Supreme Court of Georgia
Nov 7, 2023
895 S.E.2d 256 (Ga. 2023)

Opinion

S23C0765

11-07-2023

Carole MASO et al. v. Brian ZEH et al.

Michael Brian Terry, Jane D. Vincent, Bondurant Mixson & Elmore, LLP, 1201 W. Peachtree Street, N.W., Suite 3900, Atlanta, Georgia 30309-3417, Andrew Bentley Cash, David Najeeb Krugler, Wendy Goodwin Huray, Laura Lynne Voght, Cash, Krugler & Fredericks, LLC, 5447 Roswell Road, N.E., Atlanta, Georgia 30342, for Appellant. Laura M. Shamp, Joshua Forrest Silk, Shamp Silk, 1718 Peachtree Street, Suite 900, Atlanta, Georgia 30309, Rosser Adams Malone, Malone Law Office, Two Ravinia Drive, Suite 300, Atlanta, Georgia 30346, for Amicus Appellant.
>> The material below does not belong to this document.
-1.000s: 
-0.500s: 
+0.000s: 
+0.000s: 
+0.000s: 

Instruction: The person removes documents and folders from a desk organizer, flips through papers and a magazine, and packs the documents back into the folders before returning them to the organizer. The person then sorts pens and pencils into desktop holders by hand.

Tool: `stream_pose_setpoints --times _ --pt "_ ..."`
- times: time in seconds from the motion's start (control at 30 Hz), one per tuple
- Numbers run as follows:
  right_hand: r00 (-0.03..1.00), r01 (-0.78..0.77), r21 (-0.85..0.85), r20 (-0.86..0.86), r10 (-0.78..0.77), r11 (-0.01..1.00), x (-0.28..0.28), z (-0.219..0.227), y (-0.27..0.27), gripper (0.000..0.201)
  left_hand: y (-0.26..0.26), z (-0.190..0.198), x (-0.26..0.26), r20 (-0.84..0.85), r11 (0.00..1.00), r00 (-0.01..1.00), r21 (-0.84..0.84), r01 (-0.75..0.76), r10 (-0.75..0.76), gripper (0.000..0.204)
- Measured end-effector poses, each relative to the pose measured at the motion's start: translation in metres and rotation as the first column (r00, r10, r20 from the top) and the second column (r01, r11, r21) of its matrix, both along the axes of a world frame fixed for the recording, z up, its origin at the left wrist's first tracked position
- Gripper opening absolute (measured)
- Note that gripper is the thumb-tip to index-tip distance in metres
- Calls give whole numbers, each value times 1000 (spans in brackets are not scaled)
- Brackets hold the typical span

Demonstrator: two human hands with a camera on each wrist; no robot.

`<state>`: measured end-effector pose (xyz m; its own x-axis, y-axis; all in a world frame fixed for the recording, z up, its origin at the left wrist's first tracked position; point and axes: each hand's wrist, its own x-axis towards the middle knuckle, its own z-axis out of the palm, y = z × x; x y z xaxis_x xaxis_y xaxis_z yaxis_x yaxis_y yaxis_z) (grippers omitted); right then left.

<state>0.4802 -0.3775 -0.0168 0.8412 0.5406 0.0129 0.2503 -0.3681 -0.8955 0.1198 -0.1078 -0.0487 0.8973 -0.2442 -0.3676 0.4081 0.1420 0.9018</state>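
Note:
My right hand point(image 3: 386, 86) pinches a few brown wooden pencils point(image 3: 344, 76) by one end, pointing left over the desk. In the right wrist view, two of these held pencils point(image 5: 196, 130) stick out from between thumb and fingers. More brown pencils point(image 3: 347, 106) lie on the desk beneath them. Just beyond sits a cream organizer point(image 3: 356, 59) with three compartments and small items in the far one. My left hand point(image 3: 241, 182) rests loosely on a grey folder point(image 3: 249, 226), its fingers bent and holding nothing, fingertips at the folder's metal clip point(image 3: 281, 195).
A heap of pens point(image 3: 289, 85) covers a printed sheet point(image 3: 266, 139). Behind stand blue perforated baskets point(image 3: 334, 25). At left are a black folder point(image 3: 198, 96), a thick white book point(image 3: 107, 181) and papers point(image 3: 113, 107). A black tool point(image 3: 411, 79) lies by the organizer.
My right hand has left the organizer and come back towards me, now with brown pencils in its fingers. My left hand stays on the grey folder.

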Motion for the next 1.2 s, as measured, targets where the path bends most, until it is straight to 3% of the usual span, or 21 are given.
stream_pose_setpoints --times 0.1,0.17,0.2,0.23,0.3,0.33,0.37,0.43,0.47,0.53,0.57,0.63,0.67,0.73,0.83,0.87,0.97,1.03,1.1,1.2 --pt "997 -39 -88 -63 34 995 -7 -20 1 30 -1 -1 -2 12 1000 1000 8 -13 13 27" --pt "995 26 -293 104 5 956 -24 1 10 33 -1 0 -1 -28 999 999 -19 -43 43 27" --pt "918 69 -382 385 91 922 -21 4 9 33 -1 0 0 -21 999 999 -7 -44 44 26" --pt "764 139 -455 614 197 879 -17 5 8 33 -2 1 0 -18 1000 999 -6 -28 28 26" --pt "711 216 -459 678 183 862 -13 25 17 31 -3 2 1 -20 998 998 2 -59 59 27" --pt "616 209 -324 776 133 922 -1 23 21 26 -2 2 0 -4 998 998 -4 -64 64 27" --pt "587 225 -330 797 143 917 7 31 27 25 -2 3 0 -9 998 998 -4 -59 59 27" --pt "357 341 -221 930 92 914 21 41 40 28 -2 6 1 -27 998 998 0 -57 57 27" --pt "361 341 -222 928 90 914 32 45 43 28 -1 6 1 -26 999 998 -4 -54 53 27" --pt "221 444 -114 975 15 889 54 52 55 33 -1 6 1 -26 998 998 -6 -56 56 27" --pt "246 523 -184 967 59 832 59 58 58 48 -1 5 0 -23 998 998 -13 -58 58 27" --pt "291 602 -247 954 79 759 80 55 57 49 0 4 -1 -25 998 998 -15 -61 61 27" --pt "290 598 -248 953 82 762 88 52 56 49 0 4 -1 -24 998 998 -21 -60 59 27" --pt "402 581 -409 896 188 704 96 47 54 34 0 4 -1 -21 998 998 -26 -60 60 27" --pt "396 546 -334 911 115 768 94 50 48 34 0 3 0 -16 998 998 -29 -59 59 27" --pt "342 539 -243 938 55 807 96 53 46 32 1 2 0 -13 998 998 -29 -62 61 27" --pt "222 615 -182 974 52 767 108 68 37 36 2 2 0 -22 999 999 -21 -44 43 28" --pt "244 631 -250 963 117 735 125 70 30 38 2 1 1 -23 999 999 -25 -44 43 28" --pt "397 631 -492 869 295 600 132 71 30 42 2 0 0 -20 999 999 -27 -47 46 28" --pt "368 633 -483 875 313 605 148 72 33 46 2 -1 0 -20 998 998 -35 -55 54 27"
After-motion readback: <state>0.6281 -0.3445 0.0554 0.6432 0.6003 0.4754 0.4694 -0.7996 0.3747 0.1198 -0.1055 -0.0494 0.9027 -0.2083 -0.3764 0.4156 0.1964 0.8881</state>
Randolph Page Powell, Jr., Alexander Collins Vey, Huff, Powell & Bailey, LLC, 999 Peachtree Street NE, Suite 950, Atlanta, Georgia 30309, for Appellee.


State Court, DeKalb County, Johnny Panos, Judge

Michael Brian Terry, Jane D. Vincent, Bondurant Mixson & Elmore, LLP, 1201 W. Peachtree Street, N.W., Suite 3900, Atlanta, Georgia 30309-3417, Andrew Bentley Cash, David Najeeb Krugler, Wendy Goodwin Huray, Laura Lynne Voght, Cash, Krugler & Fredericks, LLC, 5447 Roswell Road, N.E., Atlanta, Georgia 30342, for Appellant.

Laura M. Shamp, Joshua Forrest Silk, Shamp Silk, 1718 Peachtree Street, Suite 900, Atlanta, Georgia 30309, Rosser Adams Malone, Malone Law Office, Two Ravinia Drive, Suite 300, Atlanta, Georgia 30346, for Amicus Appellant.

Randolph Page Powell, Jr., Alexander Collins Vey, Huff, Powell & Bailey, LLC, 999 Peachtree Street NE, Suite 950, Atlanta, Georgia 30309, for Appellee.

The Supreme Court today denied the petition for certiorari in this case.

All the Justices concur, except Bethel, Ellington, and Colvin, JJ., who dissent. Peterson, P. J., disqualified.

PINSON, J. concurring in the denial of certiorari.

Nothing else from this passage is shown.